You’ve done the hard work. Now here’s everything you need, piece by piece, to maximise your performance: from the perfect warm-up, pace and fuel strategies, to how to physically and mentally handle every part of race day.



by Pete Pfitzinger

Marathon preparation means months of meticulous planning and diligent training to get you in peak condition. But if you don’t also have a precise plan for the race itself, you won’t get the best results from all that hard work. How should you warm up? How should you fuel? How should you handle the first miles, the first half, and the final six miles and 385 yards? Here, you’ll find the answers to all the questions you should be asking about race-day strategy, so you’ll squeeze everything from those long, hard training months and cross the line exhausted but satisfied.

The day before

Many runners find a short run can be useful to loosen muscles and calm nerves the day before a marathon.
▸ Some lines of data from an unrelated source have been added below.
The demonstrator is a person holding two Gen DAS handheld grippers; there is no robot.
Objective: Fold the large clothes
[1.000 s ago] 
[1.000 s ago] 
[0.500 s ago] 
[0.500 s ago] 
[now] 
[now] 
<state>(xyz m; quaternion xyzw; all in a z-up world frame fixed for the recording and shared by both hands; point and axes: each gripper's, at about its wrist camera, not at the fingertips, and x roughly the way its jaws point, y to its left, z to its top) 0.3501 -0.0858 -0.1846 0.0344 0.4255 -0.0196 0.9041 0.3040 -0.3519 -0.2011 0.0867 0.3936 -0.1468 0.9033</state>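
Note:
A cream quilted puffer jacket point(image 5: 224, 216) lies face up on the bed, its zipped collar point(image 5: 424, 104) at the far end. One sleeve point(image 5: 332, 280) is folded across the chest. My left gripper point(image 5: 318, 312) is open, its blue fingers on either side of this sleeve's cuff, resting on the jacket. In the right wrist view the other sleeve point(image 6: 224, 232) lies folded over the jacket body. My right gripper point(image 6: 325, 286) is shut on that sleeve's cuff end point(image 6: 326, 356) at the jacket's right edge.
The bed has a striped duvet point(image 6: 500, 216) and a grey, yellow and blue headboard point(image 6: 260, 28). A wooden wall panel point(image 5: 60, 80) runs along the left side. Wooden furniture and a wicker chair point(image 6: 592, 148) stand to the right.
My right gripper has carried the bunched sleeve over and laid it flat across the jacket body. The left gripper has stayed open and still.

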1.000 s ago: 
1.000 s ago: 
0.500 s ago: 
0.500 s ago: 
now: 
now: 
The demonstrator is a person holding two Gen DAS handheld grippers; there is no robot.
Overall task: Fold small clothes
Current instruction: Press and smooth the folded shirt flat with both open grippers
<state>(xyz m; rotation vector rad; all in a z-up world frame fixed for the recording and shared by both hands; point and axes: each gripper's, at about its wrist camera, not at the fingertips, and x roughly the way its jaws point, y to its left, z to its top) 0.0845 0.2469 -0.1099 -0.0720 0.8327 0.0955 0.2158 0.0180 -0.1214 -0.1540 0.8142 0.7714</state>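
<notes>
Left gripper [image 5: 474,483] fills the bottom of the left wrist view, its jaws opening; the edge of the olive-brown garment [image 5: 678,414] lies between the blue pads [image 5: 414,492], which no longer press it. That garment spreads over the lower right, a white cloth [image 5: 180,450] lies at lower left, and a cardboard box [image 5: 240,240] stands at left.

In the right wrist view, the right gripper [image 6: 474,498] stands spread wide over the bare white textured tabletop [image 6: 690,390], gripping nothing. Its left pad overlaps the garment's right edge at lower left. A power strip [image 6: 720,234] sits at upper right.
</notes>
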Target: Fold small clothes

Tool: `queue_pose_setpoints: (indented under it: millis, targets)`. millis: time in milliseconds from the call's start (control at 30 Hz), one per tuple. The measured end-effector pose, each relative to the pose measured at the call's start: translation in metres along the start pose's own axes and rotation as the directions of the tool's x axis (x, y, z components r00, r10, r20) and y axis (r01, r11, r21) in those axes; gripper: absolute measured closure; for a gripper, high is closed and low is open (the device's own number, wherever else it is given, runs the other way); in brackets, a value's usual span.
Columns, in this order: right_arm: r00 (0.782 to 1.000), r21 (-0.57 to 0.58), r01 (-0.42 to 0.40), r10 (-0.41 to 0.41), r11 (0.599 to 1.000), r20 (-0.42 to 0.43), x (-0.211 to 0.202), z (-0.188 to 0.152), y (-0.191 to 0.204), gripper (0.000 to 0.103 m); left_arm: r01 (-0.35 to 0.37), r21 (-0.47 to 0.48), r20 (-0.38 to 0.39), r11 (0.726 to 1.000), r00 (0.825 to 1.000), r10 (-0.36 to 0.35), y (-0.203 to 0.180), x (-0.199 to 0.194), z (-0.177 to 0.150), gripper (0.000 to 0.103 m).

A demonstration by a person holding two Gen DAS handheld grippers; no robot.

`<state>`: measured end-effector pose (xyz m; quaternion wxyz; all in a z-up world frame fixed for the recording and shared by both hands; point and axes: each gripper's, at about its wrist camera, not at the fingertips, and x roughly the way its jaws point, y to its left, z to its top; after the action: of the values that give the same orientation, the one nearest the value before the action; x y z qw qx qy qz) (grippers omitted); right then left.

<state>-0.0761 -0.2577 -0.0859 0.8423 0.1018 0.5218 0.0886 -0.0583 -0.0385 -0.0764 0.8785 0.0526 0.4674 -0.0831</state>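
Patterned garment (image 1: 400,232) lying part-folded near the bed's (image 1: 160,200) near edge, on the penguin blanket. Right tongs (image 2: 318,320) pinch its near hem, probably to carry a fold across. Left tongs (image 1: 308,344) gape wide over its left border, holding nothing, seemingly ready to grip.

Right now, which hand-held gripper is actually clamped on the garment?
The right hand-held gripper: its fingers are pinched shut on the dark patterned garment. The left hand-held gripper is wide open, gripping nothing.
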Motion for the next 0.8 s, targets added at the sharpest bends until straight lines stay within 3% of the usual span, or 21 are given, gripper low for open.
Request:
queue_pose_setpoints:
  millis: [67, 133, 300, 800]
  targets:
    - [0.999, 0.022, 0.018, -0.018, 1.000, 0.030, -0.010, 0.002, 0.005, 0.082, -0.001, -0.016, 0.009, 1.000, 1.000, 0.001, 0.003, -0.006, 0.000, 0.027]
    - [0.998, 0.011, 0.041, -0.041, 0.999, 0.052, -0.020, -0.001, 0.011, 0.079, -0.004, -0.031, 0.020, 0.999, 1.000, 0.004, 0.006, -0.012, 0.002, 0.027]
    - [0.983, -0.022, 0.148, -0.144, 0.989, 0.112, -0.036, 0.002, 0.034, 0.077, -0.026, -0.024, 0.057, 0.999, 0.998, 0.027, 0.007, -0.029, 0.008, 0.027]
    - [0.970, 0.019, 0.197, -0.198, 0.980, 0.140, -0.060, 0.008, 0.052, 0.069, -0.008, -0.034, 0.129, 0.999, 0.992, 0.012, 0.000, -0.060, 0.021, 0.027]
For most, a gentle three to four miles, including a few minutes at close to race pace, provides enough of a reminder that they’re fit and ready. Eat meals that are relatively high-carb and stay well hydrated. If your race starts early, don’t have your main meal too late. For an 8am start, eat your main meal by about 7pm, so you have plenty of time to digest it and get a good night’s sleep.

Race morning

Get up early enough to eat and digest a small meal. The amount of time required varies from runner to runner, so it’s helpful to try your pre-race meal timing in tune-up races. For most people, eating three to four hours in advance is enough to get the benefits and not experience digestive distress on the run. At a major marathon, you need to plan for the time you’ll be hanging around near the start. Staying warm is crucial. If you start shivering, you’ll use your glycogen stores and your muscles will tighten up. Wear old running clothes you’re happy not to see again over your racing gear and, if it’s raining, fashion a plastic bin-bag into a jacket. Try to find somewhere to sit or lie down and relax. The important thing is to stay calm while you wait for the start and not waste energy stressing.

Warming up

A warm-up routine before any race is important. It preps your body to run at race pace by increasing your metabolic rate, body temperature, and circulation of blood and oxygen to your muscles. There’s a downside to warming up for the marathon, though: one of the marathoner’s main challenges is to finish before becoming glycogen-depleted; but during a warm-up, you burn a mixture of carbohydrates and fat, thereby slightly reducing your glycogen stores. So the key is to find the minimum amount of warm-up necessary to prep your body for race pace, while using as little of your precious carb reserves as possible.

Your ideal warm-up depends on your level. For beginners, whose main goal is finishing, no warm-up is necessary. You can warm up during the first couple of miles. For more serious marathoners attempting to run significantly faster than their normal training pace, the optimal warm-up consists of two runs of about five minutes each, with some gentle stretching in between. Start warming up 30-40 minutes before the race, and start your first warm-up run slowly, gradually increasing pace to finish at one minute per mile slower than race pace. Stretch for 10 minutes, then run for another five, this time gradually speeding up to reach race pace for the final 30 seconds. Stretch again, and sip a sports drink to top up your carb stores – but not so much that fluid is sloshing around in your stomach.

Try to finish your warm-up no more than 10 minutes before the race starts. Any longer and you’ll lose some of the benefits, but you’ll have still used up some of your carb stores. Being able to time your warm-up perfectly is an advantage of smaller marathons over ‘mega races’, where you’re herded into starting pens earlier.

Before the Olympic marathon, almost no one does more than 10 minutes of easy running, plus one or two accelerations up to race pace. That’s enough of a warm-up to run the first mile in under five minutes, so a similar routine will prep you for goal pace.